What such technology might be? Well, IMHO, it should have three things:
- Easy on the end user (=information owner) - thus no manual information tagging needed (don't you know, its dead!)
- Easy on the tool operator (=security team) - thus no super-granular policy-writing needed (and please - spare me the regexes!)
- Effective enough to stop malicious insider of reasonable skill over specific information channels- thus, some new technology for accurate detection of possibly modified documents across channels (e.g. common network)
Tough to match? Yup, it sure it. But that's not all: I'd like it to defend against theft of structured, unstructured and structured->unstructured (e.g. database contents pasted to email!) information over just about any network channel (not device theft and not USB/portal device download - these are a different story). What's more, I think that to enable #3 above the DLP "box" needs to actually understand what the document is about and to do it in a human-like fashion (Yes, including rephrased (!) content. Yes, I am picky :-)).
The above clearly does NOT mean that the technology is not bypassable - there is always an encrypted zip file and gpg, custom encrypted network protocols, or even a screenshot emailed, etc (not even going to device theft, USB xfers or camera phone + screenshot + MMS). It just means that it takes DLP a few big notches up from "anti-retard defense" to blocking a malicious and dedicated non-IT employee from stealing the crown jewels.
And, if one is trying to be honest about DLP, he need to define what is out of scope (after all, only narrowly defined problems are actually solvable in this space, not "our MagicBox 6.1 will block ALL data theft," which is absurd - if you believe that, you need your head examined).

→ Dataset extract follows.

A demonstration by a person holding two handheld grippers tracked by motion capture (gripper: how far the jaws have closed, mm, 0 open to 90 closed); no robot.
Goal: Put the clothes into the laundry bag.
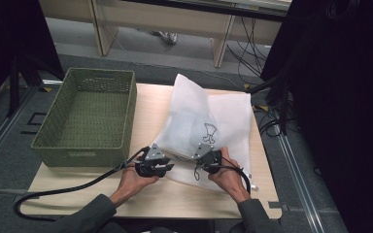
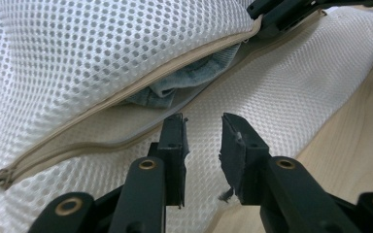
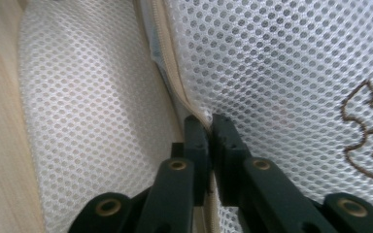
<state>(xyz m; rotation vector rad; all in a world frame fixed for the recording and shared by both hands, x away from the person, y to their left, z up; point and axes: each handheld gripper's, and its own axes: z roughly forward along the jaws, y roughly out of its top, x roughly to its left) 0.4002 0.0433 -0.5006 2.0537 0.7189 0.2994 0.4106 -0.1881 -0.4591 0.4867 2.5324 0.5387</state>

I was pretty shocked to learn that something like this actually exists today: the next wave of DLP start-ups is about to emerge. For example, NexTierNetworks can detect information traces even in modified and heavily edited documents (I would like to try rephrasing as well; I suspect it will work!). When I saw a demo I was pretty impressed that you can get a financial document, change a few things here and there, paste it to email - and the system will still stop it by saying "uh-uh, this is sensitive info, no can do" :-) Mind you, this is not what current DLP vendors call "fingerprinting," since it actually uses what the document is about i.e. works on a - hate the word! - semantic or meaning level. So, DLP + a bit of NLP (the other NLP) = magic :-)
As a disclosure, I have to say that I just joined their Advisory Board, but, as you can guess, I joined because I am impressed (not "impressed because I joined!" :-))